## What you have to do
Set down, word for word, every line of the material below from the one containing "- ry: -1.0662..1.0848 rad" through the one containing "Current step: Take", but none of its pictures.

[[ Data shown open ]]

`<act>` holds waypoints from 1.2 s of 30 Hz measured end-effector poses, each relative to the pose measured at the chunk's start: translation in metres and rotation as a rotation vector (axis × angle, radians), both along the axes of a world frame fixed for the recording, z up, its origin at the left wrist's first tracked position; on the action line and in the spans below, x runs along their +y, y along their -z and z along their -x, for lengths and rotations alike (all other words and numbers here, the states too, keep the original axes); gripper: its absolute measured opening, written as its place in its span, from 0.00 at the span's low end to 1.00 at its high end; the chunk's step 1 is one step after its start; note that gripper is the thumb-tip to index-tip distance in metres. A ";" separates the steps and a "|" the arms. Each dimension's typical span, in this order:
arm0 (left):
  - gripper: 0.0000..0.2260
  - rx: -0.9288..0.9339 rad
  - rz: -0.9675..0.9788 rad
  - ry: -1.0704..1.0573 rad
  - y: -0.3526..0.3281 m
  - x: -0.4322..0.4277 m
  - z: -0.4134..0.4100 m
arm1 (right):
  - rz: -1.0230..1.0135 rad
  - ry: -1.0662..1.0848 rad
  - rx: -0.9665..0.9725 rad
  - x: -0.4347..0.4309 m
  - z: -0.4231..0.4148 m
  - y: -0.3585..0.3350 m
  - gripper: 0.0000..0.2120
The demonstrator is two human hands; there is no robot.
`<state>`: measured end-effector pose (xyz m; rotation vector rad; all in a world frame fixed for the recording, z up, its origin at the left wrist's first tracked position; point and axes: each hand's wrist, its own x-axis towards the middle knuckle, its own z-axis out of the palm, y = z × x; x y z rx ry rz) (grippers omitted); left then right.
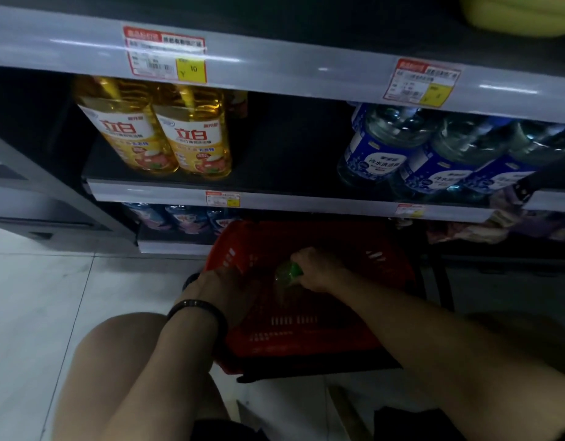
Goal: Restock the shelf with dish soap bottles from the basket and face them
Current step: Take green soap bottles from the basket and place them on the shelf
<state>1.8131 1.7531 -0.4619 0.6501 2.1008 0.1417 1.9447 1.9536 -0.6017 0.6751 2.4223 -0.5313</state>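
The fingers of the right hand (319,268) are curled tight round the neck of a bottle (282,281), just under its green cap (292,271). The body below looks pale and see-through, but it is too blurred for me to read a label. The bottle is inside the basket (306,340), towards its far left corner. The left hand (223,289) dips over the basket's left rim, just beside the bottle. Its fingers run into shadow, and I cannot tell whether they are spread or holding anything. A thin black bracelet (196,308) rings that wrist, close to the basket's left wall.

The basket is red moulded plastic with walls pierced by rows of small slots, and a black bar (306,374) lies along its near edge. It stands on a floor (36,297) of pale, glossy tiles, with a bare knee (115,361) just to its left.

Above the basket runs the shelf (306,203), fronted by a smooth grey rail with small paper price tags (223,198). Up and to the left of the basket stand two yellow bottles (160,132) — clear plastic full of amber liquid, white-and-red labels, shoulder to shoulder. Up and to the right is a row of blue-labelled bottles (379,148), rounded, clear and glinting.
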 end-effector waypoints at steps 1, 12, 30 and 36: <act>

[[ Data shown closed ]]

## Finished task
  - ry: -1.0662..1.0848 rad
  - rx: -0.9665..0.9725 rad
  - x: -0.4347..0.4309 m
  - z: -0.4231..0.4148 m
  - y: -0.3585..0.3350 m
  - gripper: 0.0000..0.2120
The demonstrator is two human hands; there is no robot.
`<state>`: measured end-effector pose (xyz m; rotation vector rad; all in a world frame fixed for the recording, z up, its origin at the left wrist's first tracked position; point and axes: each hand's wrist, its own x-axis towards the middle knuckle, its own z-axis out of the palm, y = z × x; x y z rx ry rz) (grippers omitted); left then right.
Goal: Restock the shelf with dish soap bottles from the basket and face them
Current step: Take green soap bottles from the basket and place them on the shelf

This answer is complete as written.